A prior art method for installing the guide rails, such as the car guide rails and/or counterweight guide rails, of an elevator in the elevator shaft or similar. In the prior art method, to which reference is made in the description of the prior art in publication U.S. Pat. No. 6,422,352, the guide rails are installed by assembly in stages, starting from the bottom of the elevator shaft, by placing guide rail sections that are shorter than the whole length of the guide rail one consecutively after the other and by aligning the guide rail sections vertically by means of a perpendicular laser beam produced by a direction laser. In addition it has been necessary to use plumb lines suspended from the machine room above the shaft, from floor levels or a from separate scaffold. Likewise a prior art system for assembling guide rails in the elevator shaft from consecutive guide rail sections, which system comprises a direction laser, which produces a perpendicular laser beam for aligning the guide rail sections.
In prior art high-precision lasers are used with long distances as a direction laser, the shaped laser beam produced by which is intended to remain as a distinct narrow bunch over a long distance, so that it can be utilized in installation for the entire length of the elevator shaft.
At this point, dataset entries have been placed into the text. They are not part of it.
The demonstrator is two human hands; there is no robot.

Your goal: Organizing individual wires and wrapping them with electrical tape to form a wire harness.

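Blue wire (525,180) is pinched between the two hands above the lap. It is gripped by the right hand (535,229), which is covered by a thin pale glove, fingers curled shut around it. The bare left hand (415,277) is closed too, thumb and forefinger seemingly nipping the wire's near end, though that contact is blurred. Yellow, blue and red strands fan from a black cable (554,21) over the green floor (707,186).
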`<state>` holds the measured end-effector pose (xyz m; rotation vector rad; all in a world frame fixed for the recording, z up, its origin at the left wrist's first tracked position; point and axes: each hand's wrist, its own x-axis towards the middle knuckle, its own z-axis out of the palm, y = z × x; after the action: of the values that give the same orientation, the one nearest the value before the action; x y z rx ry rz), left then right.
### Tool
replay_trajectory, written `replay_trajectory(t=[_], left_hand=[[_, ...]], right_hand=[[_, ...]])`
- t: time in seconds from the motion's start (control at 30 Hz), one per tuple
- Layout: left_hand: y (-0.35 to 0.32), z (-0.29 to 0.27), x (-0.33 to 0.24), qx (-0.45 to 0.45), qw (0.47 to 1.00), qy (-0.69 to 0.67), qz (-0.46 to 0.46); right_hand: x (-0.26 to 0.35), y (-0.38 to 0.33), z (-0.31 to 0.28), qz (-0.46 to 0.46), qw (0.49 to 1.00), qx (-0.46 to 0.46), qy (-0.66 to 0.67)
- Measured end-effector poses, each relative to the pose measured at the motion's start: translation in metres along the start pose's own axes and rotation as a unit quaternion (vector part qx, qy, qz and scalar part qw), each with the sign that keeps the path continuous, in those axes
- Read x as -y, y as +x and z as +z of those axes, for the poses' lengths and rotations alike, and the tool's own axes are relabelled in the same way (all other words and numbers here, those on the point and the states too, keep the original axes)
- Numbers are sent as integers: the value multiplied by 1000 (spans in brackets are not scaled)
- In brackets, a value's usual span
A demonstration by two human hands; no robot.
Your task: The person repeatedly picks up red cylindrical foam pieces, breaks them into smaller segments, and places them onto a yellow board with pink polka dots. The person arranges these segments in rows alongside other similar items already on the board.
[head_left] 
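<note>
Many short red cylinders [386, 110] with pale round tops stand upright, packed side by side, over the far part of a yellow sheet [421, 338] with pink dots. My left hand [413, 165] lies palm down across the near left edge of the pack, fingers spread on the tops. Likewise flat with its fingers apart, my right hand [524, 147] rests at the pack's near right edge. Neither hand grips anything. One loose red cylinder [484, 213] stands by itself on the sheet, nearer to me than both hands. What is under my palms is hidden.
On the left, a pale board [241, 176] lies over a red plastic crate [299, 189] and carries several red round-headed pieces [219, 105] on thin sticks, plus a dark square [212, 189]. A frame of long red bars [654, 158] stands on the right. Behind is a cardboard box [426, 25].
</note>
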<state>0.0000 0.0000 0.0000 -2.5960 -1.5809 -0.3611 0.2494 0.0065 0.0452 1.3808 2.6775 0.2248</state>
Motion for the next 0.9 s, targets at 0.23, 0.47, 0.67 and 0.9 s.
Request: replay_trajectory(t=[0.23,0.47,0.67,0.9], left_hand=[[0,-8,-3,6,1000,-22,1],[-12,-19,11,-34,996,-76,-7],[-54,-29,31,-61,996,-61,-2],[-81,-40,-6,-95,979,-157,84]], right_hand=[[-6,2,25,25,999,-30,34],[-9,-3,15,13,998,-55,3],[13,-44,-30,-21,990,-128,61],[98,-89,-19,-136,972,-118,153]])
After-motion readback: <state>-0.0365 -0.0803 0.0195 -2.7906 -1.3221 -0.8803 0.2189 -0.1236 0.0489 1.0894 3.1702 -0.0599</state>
The use of lasers in installing elevator guide rails is not widespread because the dust hanging in the air of the elevator shaft is a problem, due to which the laser beam bunch disperses over a long distance and does not achieve a distinct round lighting point, by means of which accurate alignment can be performed. Another problem is that long-distance lasers are quite expensive in price and large in size. The accuracy of a plumb line, for its part, is affected by air currents and temperature fluctuations.